Vinnies CEO Sleepout goes national

Following its huge success in Sydney last year, the Vinnies CEO Sleepout goes national on Thursday June 17 2010, when hundreds of CEOs and business leaders will sleep out across Australia. The event, which was launched today by the Federal Minister for Housing, Tanya Plibersek, as part of Vinnies Winter Appeal, aims to raise awareness about homelessness, and to raise funds for Vinnies homeless services across Australia. Last year in Sydney alone, more than 200 business leaders slept out to raise $620,000, which wildly exceeded expectations. Ms Plibersek said the CEO Sleepout was a fantastic example of private enterprise and the non-government sector uniting for the benefit of the whole community. “Homelessness is everyone’s responsibility – governments, businesses, the service sector and the wider community all have a role in reducing homelessness,” she said. “This terrific initiative by the St Vincent de Paul Society engages business leaders in understanding and helping to address the complex issues surrounding homelessness”. This year the event will be held in Sydney (Luna Park), Canberra (National Museum of Australia), Melbourne (Etihad Stadium), Adelaide (Adelaide Zoo), Perth (WACA), Darwin (The Gardens Oval) and Brisbane (Suncorp Piazza, Southbank) with a target of more than $1 million. Tasmanian CEOs will sleep out at the Melbourne event. Participating CEOS can register on www.ceosleepout.org.au. “The Vinnies CEO Sleepout is rapidly gathering a momentum, as evidenced by its national rollout,” the National CEO of the St Vincent de Paul Society, Dr John Falzon, said today. “It captures the real concern in the community about social inequality and an increasing awareness by business that it can have a role in addressing the situation.” “The night is not an easy one,” he said. “Participants literally bed down on a sheet of cardboard on the ground, with only a mug of soup to sustain them, on what is usually one of the coldest nights of the year. Last year it rained non-stop, but still most of those who were there have indicated they will come back again this year.

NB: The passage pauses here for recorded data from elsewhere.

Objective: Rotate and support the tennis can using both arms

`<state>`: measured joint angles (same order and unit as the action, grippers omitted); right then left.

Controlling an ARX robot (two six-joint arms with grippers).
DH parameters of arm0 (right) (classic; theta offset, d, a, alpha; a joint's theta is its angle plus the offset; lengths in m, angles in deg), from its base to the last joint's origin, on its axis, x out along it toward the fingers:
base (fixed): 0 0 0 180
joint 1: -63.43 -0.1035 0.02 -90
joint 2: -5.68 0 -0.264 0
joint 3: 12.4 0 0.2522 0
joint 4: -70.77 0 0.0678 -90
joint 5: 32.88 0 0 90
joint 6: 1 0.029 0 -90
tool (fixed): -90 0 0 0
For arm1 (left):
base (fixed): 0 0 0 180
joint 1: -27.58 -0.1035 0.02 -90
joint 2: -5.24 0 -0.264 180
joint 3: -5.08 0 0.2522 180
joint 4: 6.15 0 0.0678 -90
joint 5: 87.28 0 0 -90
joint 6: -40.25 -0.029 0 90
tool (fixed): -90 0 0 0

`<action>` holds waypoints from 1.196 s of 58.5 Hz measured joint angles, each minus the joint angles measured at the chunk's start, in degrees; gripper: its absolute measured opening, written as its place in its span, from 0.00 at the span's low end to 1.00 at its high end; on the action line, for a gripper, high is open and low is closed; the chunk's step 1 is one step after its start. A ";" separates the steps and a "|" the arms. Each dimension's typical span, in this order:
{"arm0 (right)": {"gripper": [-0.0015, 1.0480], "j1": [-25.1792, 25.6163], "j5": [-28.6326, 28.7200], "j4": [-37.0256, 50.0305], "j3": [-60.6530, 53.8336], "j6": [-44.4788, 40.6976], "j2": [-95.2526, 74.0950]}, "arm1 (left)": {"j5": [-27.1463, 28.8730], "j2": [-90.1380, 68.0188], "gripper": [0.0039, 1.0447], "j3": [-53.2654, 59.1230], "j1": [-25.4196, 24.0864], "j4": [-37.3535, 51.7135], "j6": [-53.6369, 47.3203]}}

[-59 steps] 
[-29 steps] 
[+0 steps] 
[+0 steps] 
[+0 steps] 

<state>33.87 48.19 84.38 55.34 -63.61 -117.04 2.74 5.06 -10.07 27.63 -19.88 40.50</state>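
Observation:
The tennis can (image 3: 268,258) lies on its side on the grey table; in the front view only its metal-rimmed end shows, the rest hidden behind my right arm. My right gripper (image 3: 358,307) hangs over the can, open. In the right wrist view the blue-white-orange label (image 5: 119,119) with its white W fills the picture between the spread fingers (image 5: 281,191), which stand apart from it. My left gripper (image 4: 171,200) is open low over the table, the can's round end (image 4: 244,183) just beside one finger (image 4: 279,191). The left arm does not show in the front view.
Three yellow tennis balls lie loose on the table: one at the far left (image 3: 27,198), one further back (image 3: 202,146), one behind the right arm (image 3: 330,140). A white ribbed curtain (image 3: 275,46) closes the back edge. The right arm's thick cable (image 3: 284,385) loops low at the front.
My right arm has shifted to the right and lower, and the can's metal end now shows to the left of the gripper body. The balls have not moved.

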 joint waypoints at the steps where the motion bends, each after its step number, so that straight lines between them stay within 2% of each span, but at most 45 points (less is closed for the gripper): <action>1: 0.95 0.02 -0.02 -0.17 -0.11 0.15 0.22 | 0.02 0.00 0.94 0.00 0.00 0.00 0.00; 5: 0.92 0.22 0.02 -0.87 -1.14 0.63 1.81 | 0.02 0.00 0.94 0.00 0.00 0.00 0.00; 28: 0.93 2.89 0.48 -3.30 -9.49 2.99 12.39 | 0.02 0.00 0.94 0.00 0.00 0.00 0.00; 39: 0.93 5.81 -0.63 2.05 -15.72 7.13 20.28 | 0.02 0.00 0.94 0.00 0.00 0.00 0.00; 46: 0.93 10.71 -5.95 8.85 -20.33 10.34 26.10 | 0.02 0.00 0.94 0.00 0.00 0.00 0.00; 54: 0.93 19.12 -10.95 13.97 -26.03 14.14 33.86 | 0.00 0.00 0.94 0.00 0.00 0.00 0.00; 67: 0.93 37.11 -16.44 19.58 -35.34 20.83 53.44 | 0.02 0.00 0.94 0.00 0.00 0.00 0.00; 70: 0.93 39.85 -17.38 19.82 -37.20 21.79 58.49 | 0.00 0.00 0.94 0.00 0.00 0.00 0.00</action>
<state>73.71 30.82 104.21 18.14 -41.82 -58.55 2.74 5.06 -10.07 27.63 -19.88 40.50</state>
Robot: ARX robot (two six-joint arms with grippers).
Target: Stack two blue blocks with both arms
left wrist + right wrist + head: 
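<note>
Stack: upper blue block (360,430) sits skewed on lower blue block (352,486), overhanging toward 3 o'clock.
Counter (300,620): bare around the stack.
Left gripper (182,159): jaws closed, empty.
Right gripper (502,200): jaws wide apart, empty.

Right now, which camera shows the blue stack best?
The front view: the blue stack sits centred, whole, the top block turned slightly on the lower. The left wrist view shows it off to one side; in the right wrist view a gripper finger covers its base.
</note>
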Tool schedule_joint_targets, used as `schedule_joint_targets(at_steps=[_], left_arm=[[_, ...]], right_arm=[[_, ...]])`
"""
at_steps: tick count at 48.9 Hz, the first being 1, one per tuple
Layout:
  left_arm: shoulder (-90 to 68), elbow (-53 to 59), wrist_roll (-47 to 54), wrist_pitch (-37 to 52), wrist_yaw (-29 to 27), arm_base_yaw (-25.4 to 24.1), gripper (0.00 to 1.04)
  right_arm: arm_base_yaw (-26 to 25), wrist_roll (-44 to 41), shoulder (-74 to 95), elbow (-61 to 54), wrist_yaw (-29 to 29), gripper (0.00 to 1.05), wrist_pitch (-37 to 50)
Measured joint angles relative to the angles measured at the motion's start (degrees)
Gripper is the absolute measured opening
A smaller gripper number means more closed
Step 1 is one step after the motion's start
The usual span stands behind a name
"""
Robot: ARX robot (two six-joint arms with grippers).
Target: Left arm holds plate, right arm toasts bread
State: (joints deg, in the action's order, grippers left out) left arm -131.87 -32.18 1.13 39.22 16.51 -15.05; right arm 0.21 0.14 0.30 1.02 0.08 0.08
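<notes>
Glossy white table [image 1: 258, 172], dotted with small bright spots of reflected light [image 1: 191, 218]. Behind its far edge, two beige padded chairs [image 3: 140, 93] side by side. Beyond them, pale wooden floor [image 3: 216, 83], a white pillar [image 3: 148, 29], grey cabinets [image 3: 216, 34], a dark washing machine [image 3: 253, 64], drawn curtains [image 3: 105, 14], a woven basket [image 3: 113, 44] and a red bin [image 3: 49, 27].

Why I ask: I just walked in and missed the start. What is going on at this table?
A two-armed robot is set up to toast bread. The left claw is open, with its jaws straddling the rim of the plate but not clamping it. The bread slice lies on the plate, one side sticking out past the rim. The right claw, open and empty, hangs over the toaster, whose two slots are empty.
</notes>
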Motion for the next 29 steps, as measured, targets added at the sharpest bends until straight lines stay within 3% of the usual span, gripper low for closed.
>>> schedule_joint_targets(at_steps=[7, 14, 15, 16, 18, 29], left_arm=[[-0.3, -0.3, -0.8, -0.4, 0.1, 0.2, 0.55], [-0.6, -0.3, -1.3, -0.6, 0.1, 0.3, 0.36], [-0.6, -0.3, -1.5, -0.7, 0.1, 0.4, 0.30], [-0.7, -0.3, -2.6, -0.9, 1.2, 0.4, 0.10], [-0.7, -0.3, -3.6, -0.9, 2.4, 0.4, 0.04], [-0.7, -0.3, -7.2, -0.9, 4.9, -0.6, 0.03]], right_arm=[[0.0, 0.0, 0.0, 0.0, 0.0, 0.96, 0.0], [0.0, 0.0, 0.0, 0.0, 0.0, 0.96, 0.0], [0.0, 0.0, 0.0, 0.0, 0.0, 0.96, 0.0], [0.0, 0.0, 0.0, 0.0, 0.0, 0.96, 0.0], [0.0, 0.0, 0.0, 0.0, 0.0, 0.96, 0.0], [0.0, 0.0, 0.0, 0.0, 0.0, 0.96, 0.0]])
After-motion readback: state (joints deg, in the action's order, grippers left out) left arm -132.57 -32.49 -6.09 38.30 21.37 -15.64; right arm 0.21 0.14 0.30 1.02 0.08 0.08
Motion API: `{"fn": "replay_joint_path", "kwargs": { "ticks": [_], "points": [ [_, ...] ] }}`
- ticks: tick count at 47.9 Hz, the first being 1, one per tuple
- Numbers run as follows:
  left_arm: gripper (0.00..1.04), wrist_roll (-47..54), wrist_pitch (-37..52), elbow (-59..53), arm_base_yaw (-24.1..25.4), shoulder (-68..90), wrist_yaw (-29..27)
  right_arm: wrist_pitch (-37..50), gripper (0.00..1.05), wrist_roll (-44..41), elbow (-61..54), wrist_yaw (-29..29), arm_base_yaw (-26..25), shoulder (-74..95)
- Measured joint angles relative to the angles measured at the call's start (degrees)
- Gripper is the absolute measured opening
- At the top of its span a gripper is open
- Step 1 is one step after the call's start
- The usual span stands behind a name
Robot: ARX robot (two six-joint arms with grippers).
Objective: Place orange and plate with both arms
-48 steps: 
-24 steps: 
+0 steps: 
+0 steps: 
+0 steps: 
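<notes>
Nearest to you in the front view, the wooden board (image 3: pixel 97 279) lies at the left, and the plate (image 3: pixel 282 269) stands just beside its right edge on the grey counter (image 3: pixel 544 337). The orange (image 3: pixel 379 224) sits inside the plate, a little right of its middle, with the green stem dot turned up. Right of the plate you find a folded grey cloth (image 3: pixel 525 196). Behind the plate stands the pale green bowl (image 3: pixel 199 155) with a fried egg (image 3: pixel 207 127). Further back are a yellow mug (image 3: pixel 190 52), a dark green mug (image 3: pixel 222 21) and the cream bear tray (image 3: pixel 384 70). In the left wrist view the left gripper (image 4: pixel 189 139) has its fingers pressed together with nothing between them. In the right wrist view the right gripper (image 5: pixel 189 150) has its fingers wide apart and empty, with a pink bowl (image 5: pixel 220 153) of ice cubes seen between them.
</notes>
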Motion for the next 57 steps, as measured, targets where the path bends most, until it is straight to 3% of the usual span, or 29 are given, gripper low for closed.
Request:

“The experience of stepping into another person’s shoes like this, to get a tiny sense of what it must be like to have no home, can change the way you think about the world. The business leaders who have chosen to do this say it is literally a life-changing experience.” Dr Falzon said it was especially important for the “big end of town” to understand the issues surrounding homelessness, as they were often the ones who had the power to influence change and make a difference. “Homelessness is a breach of basic human rights,” he said. “It is an insidious problem, the causes of which are many and complex. While the Australian Bureau of Statistics puts the number of homeless people nationally at around 105,000, including 34,000 children, the actual number is almost impossible to quantify. From where we sit at the coal face, we believe the number is probably much higher.” Dr Falzon said all the money raised would go to Vinnies homelessness services including night patrol/soup van services, hostels for men, family services, refuges for women and their children escaping domestic violence, mental health services, and education and recreation facilities offering life skills courses, training and access to medical, legal and financial advice.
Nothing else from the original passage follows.